Israel will den Ägyptern die Nutzung eines seiner beiden Container-Häfen Aschdod und Haifa anbieten, das Straßennetz zwischen den beiden Ländern ausbauen und die Eisenbahnlinie der Sinaistadt El-Arisch nach El-Kantara am Suezkanal reparieren.
Daß der Suezkanal bald wieder für israelische Schiffe frei sein wird -- zur Zeit dürfen nur israelische Waren auf fremden Frachtern passieren -, hat für Jerusalem nicht nur positive Folgen: Der Rotmeerhafen Eilat könnte seine Bedeutung verlieren.
Viele der Pläne klingen illusorisch. Und der ägyptische Wirtschaftler Abdallah Lutfi. der in Köln promovierte, warnte denn auch schon vor übertriebenen Erwartungen. Die Wirtschaft sei in beiden Staaten krank, denn Ägypten habe eine Inflationsrate von 25 und Israel sogar von 40 Prozent. Israelische Waren könnten den ägyptischen Markt nicht überfluten: »Orangen erzeugen wir selber, und Diamanten brauchen wir nicht:« Billige Konsumgüter werde Ägypten weiterhin günstiger in Taiwan, Hongkong und Südkorea erwerben.

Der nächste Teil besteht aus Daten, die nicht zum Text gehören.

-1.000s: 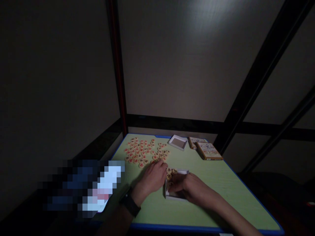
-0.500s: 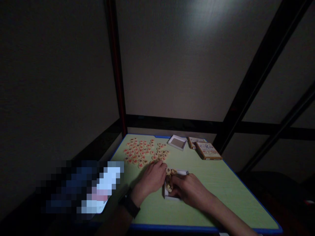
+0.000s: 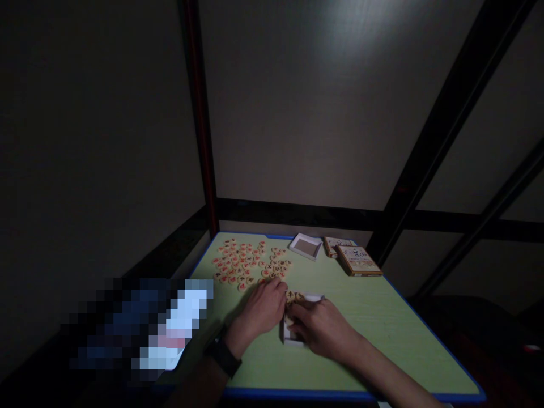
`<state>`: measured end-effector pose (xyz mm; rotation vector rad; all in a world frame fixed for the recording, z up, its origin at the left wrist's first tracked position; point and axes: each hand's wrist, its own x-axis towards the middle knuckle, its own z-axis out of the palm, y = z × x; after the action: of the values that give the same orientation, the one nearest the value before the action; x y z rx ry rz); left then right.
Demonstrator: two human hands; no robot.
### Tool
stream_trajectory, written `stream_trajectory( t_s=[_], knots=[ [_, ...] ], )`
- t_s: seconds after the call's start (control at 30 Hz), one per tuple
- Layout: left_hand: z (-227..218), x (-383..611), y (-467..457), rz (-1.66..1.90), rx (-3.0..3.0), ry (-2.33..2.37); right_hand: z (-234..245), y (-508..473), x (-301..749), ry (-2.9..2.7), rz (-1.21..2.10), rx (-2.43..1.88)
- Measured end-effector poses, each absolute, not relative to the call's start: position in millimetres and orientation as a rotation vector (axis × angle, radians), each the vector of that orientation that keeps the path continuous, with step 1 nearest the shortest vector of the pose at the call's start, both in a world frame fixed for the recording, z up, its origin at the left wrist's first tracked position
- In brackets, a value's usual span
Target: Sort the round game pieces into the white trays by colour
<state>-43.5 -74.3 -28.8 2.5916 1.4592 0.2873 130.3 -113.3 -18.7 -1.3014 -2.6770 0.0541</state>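
A shallow white box lies on the table in front of me, with round xiangqi pieces lined along its far and left sides. My left hand, with a dark watch on its wrist, has its fingers closed at the box's far left corner. Inside the box is my right hand, thumb and fingers closed around a piece near the left wall; the fingers mostly hide that piece. Many more xiangqi pieces, with red or black characters, lie loosely spread beyond my left hand.
At the back of the green table with a blue rim stands an open white box part. Two printed boxes lie at the back right, partly overlapping. A pixelated bright area covers the left edge. Walls stand behind and to the left.
My right hand has shifted slightly left in the box, and its fingers now cover the piece that showed near the left wall. The left hand has stayed in place.
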Motion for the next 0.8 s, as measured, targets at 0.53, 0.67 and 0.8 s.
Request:
stream_trajectory(
  t_s=[0.53,0.67,0.8],
  knots=[
    [-26,-37,-86,0.344,2.539,1.313,-19,-91,156,-2.572,0.264,-1.545],
    [-32,-35,-86,0.343,2.526,1.307,-23,-88,156,-2.570,0.264,-1.458],
    [-33,-36,-85,0.351,2.518,1.306,-26,-87,158,-2.532,0.312,-1.383]
  ],
)
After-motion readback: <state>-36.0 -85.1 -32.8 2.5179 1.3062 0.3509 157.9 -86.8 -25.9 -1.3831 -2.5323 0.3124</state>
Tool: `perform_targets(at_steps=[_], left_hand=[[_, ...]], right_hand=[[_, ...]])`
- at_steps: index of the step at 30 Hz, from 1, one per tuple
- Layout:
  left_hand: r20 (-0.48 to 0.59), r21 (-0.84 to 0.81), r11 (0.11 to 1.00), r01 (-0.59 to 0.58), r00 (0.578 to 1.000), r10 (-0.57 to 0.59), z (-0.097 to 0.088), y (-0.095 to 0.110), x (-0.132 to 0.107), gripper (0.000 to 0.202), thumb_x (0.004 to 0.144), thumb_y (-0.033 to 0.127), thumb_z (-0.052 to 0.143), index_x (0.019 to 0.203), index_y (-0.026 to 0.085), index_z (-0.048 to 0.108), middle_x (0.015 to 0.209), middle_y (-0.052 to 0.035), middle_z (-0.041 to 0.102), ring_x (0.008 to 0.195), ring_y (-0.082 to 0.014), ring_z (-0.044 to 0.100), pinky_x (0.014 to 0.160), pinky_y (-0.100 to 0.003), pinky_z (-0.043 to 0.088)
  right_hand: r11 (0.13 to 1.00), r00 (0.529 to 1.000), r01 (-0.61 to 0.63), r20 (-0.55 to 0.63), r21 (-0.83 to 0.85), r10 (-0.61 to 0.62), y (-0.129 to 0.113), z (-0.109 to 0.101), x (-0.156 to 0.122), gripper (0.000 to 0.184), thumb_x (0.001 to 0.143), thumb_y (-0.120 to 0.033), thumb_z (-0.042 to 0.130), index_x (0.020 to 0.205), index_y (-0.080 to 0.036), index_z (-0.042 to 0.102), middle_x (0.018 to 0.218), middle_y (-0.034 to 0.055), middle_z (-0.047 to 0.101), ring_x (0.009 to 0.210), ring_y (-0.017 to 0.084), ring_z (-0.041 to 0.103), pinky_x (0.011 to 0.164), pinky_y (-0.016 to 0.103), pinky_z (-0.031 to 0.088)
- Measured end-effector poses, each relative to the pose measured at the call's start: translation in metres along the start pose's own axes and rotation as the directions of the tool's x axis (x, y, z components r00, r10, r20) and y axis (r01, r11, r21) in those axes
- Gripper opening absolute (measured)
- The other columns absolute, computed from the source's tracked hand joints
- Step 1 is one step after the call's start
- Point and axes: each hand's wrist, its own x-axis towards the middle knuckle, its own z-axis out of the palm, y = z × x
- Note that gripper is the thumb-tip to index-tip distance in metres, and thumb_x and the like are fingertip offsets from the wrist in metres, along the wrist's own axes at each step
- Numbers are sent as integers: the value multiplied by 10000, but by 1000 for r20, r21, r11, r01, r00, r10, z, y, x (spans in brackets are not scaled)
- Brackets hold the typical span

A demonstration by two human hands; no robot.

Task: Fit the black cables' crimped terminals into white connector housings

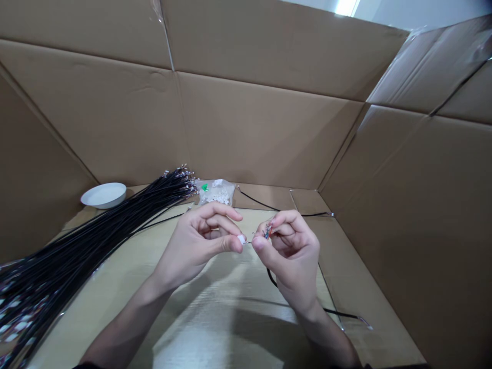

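Observation:
My left hand [202, 241] pinches a small white connector housing [241, 239] between thumb and forefinger. My right hand [290, 248] pinches the coloured wire ends [267, 232] of a black cable [272, 278], which loops down under that hand and runs off to the right. A thin metal terminal spans the small gap between the connector and the wire ends. Both hands hover over the table top [215, 318], close together.
A big bundle of black cables [88, 246] fans out at the left. A clear bag of white connectors [215, 192] lies behind the hands. A white bowl [103, 195] sits far left. Another black cable [280, 207] lies at the back. Cardboard walls [261, 128] surround the table.

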Motion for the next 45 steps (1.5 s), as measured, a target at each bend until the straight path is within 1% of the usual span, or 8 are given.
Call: perform_targets(at_steps=[4,12,18,24,32,37,43,45], left_hand=[[-9,-6,1000,-8,1000,8,0,0,-2,387,643,222,1012,866,171,700,647,15,750,539,-45,659,528,-47,482],[-4,19,1000,-18,1000,18,1,0,-3,349,676,226,988,863,177,697,648,13,754,542,-53,675,538,-48,493],[-64,123,992,-40,997,48,2,3,-5,325,668,258,987,850,195,726,635,19,752,559,-43,680,553,-23,494],[-99,197,977,-79,990,100,2,3,-5,255,687,216,935,855,204,744,656,9,763,578,-57,696,567,-33,513],[-80,184,979,-83,992,99,2,1,-5,234,689,196,920,836,205,738,653,4,763,563,-66,699,563,-41,528],[-75,174,980,-94,991,108,2,2,-4,257,685,240,950,842,210,750,642,4,757,560,-65,694,552,-37,519],[-56,132,987,-87,994,96,2,2,-4,264,689,271,974,833,224,757,648,13,761,556,-75,708,548,-45,538],[-58,134,985,-110,991,118,2,2,-4,278,674,296,993,823,231,766,654,18,763,570,-74,717,556,-41,545]], right_hand=[[1000,1000,3,2,14,-3,1,1,0,265,817,-81,817,921,-215,614,797,-30,715,708,76,678,649,158,529],[1000,1000,-12,-5,10,12,1,0,-1,302,819,-79,813,969,-219,591,799,-41,698,704,63,664,659,144,530],[999,1000,16,-7,-42,-17,3,0,0,316,807,-68,814,978,-221,597,812,-51,698,745,56,671,722,138,552],[994,996,80,-28,-78,-83,4,1,0,300,818,-55,792,978,-225,603,834,-50,695,773,56,668,764,145,559],[998,1000,24,6,-63,-23,2,-3,1,295,822,-74,797,979,-225,598,821,-50,688,748,56,662,712,133,545],[999,1000,2,28,-33,-1,1,-3,2,294,811,-88,819,964,-223,606,807,-49,693,730,52,664,680,119,532],[999,999,-26,22,27,26,2,-2,2,285,829,-107,821,956,-215,591,814,-47,692,731,44,656,696,119,535],[998,998,-45,38,45,43,2,-3,2,279,844,-109,815,950,-213,579,821,-49,693,740,40,655,705,117,534]])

Lutfi bezweifelt auch, ob Israel stark in Ägypten investieren könnte, da es dringende Investitionen im eigenen Land benötige. Zwar versprach Premier Begin. er werde jüdische Kapitalisten in Amerika zu Investitionen in Ägypten ermutigen, und der pro-israelische Senator Henry Jackson propagierte einen amerikanischen Marshall-Plan für den Nahen Osten. Doch derartige Projekte brauchen Zeit, während die Ägypter schnelle Fortschritte erwarten.
Avraham Schavit. Vorsitzender des israelischen Industriellenverbandes, sieht gar im Abbau des arabischen Boykotts nur einen halben Segen, denn »dieser zwang uns, billiger und besser zu produzieren«.
Israelische Wirtschaftler und Soziologen fürchten bereits eine Überflutung des Landes durch Arbeitskräfte aus Ägypten. Zudem könnten israelische Industrielle neue Fabriken nicht im eigenen Lande errichten. sondern in Ägypten mit seinem Überangebot an billiger Arbeitskraft.
Solche Bedenken haben die Ferien-Manager nicht. Josef Wolf. Leiter der Jerusalemer Tourism Development Co,. hofft, daß israelische Touristik-Unternehmen in Ägypten investieren und arbeiten können, ähnlich den deutschen Gesellschaften in Spanien.
Die von Israel in Scharm el-Scheich erbauten Hotels sollen Ausgangspunkt künftiger Gemeinschaftsprojekte sein. Der Hotelier Chaim Schiff plant, sein Marina-Scharm Hotel in Scharm cl-Scheich unter ägyptischer Souveränität weiterzubetreiben. Er will zu Besprechungen nach Kairo fliegen und erweitert sein 135-Zimmer-Hotel um weitere 100 Zimmer,
Die Gesellschaft Yaalat im israelischen Eilat plant Gruppenfahrten nach Kairo und sogar Ausflüge in die berühmte jordanische Ruinenstadt Petra -in der Hoffnung, daß sich König Hussein den gegenwärtigen Befriedungsbemühungen anschließen wird.
Die friedliche Nahost-Zukunft hat auch für den Pastor Krogager von der dänischen Reise-Gesellschaft Tjaereborg schon begonnen. Er will Rundreisen anbieten, die nach Kairo, dann per Boot von Suez nach Eilat und zurück nach Skandinavien führen.